- Problem details: The expected output is every line from the one containing "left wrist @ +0" to the end of the data below, exactly, and no other line.

==== Data records

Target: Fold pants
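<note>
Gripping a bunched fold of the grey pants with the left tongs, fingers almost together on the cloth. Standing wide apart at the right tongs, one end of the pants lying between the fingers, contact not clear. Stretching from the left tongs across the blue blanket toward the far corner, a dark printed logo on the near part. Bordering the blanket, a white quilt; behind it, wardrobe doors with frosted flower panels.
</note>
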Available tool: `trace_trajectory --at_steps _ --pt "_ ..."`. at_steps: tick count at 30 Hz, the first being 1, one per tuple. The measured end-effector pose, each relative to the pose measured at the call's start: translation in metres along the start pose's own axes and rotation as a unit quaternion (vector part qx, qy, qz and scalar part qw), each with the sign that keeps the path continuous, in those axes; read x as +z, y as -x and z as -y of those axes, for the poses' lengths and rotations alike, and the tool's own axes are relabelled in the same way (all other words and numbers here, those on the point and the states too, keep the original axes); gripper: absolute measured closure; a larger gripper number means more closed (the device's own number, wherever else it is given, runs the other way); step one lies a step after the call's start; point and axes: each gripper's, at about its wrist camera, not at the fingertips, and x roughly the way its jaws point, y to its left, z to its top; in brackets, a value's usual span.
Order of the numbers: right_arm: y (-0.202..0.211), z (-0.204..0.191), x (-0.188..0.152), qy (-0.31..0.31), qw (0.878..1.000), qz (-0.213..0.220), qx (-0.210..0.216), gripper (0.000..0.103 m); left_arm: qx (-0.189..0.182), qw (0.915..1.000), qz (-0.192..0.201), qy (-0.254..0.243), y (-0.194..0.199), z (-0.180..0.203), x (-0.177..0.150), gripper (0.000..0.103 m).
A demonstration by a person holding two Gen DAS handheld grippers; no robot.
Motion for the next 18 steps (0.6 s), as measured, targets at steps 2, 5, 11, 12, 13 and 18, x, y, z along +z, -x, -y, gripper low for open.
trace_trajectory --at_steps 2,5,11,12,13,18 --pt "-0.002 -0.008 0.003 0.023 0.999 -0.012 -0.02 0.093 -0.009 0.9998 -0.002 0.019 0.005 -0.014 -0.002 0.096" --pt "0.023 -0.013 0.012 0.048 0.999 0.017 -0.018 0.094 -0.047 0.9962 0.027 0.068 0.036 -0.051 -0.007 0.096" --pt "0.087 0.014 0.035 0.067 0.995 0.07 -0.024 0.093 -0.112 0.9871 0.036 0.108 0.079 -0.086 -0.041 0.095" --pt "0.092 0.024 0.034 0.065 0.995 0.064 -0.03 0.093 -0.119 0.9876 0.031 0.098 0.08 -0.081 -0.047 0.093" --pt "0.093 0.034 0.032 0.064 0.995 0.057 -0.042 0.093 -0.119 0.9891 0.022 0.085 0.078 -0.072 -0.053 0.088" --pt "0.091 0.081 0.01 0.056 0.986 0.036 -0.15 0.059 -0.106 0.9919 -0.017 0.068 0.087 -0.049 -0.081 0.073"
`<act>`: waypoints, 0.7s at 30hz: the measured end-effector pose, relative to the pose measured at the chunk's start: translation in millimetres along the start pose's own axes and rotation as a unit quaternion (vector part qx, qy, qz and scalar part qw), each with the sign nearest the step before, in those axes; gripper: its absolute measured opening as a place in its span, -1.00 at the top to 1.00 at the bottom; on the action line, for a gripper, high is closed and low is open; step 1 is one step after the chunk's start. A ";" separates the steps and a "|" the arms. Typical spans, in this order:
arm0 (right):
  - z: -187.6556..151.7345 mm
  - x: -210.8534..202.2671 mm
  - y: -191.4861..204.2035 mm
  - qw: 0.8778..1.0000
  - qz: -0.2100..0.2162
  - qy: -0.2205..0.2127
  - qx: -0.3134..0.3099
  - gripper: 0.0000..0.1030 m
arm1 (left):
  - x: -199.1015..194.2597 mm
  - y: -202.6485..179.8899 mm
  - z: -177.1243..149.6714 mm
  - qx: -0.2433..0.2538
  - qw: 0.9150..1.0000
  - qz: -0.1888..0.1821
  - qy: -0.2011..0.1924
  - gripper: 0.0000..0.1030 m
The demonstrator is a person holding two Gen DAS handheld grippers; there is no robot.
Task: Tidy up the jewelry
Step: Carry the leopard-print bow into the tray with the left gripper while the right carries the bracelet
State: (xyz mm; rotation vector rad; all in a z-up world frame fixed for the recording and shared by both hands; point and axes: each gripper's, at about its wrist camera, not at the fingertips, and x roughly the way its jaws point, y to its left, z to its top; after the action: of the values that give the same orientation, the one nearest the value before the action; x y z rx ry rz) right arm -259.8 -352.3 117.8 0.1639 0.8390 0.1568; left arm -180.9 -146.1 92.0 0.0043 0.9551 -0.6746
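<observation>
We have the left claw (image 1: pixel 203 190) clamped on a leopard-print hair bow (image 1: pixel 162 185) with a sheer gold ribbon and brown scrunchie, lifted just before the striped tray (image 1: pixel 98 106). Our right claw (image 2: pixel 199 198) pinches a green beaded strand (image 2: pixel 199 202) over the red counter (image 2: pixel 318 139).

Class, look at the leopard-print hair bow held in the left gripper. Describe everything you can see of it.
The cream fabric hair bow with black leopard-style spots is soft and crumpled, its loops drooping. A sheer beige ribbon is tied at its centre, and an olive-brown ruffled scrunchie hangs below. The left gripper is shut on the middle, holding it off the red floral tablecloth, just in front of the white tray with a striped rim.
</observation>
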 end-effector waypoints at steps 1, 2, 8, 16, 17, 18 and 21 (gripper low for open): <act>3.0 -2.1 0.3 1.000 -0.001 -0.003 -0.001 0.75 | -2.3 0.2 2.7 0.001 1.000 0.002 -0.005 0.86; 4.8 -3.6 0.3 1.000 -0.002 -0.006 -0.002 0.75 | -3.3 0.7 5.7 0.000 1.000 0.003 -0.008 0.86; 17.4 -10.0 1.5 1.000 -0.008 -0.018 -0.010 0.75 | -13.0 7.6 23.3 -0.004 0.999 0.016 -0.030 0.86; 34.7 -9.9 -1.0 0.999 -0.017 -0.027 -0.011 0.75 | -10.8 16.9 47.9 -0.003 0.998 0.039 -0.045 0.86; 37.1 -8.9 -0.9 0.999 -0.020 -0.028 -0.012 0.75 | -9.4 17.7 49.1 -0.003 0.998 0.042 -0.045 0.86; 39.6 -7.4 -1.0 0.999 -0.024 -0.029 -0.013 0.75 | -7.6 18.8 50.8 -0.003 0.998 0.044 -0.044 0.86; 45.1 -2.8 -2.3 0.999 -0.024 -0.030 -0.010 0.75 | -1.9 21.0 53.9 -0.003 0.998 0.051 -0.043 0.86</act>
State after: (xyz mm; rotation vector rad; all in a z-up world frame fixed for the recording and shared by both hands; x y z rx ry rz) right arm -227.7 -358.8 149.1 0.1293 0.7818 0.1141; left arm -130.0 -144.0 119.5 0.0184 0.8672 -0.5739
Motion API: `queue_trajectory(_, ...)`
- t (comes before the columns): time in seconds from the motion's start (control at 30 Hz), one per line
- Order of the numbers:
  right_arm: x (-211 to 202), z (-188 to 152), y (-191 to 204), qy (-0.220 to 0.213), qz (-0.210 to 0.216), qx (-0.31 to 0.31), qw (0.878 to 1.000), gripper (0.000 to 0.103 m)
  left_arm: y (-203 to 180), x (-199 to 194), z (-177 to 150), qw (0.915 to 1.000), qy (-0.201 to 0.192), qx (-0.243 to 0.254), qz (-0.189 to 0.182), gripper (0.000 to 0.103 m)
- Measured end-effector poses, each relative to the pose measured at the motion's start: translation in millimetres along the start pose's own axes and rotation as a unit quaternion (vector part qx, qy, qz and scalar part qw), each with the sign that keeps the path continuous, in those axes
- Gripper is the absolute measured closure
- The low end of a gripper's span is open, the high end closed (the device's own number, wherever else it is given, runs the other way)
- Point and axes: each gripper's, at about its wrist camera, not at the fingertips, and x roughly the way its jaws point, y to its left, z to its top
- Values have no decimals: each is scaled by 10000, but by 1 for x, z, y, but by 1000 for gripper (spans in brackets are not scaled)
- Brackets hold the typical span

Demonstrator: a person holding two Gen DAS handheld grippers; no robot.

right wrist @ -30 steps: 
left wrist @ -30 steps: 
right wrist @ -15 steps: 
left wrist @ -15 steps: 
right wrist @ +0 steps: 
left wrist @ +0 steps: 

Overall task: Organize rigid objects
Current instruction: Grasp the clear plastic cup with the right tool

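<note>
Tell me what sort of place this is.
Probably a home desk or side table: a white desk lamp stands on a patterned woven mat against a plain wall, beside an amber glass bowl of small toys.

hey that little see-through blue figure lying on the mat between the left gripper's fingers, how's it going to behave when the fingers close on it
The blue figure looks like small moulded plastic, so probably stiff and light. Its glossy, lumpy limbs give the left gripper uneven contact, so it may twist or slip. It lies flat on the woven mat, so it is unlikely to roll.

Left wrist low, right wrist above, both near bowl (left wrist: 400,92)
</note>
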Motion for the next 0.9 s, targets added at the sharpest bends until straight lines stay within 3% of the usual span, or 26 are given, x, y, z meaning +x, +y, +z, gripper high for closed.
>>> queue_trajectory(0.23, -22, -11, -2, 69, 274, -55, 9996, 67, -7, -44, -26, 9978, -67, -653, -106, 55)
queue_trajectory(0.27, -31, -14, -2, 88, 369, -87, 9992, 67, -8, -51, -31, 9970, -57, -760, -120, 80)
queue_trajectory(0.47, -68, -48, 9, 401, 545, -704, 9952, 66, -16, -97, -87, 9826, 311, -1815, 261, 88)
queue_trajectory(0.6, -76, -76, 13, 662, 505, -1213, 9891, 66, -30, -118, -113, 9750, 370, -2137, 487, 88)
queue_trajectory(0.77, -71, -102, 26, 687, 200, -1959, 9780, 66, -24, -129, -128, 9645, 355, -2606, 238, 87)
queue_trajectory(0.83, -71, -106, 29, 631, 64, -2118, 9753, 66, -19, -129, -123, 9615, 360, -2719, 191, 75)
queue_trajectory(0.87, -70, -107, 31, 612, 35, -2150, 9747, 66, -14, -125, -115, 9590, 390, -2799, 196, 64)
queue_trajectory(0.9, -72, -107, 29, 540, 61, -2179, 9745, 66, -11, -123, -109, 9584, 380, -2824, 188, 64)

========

- Exercise output:
left wrist @ +0 steps: 

Overall task: Organize rigid objects
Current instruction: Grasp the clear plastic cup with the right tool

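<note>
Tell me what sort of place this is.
Probably a home desk or side table: a white desk lamp stands on a patterned woven mat against a plain wall, beside an amber glass bowl of small toys.

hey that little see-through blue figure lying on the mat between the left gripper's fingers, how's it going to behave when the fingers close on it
The blue figure looks like small moulded plastic, so probably stiff and light. Its glossy, lumpy limbs give the left gripper uneven contact, so it may twist or slip. It lies flat on the woven mat, so it is unlikely to roll.

Left wrist low, right wrist above, both near bowl (left wrist: 400,92)
</note>
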Motion for the next 0.9 s, targets added at the sharpest bends until straight lines stay within 3% of the usual span, or 26 are given, x, y, z meaning +x, +y, +z, gripper high for closed.
>>> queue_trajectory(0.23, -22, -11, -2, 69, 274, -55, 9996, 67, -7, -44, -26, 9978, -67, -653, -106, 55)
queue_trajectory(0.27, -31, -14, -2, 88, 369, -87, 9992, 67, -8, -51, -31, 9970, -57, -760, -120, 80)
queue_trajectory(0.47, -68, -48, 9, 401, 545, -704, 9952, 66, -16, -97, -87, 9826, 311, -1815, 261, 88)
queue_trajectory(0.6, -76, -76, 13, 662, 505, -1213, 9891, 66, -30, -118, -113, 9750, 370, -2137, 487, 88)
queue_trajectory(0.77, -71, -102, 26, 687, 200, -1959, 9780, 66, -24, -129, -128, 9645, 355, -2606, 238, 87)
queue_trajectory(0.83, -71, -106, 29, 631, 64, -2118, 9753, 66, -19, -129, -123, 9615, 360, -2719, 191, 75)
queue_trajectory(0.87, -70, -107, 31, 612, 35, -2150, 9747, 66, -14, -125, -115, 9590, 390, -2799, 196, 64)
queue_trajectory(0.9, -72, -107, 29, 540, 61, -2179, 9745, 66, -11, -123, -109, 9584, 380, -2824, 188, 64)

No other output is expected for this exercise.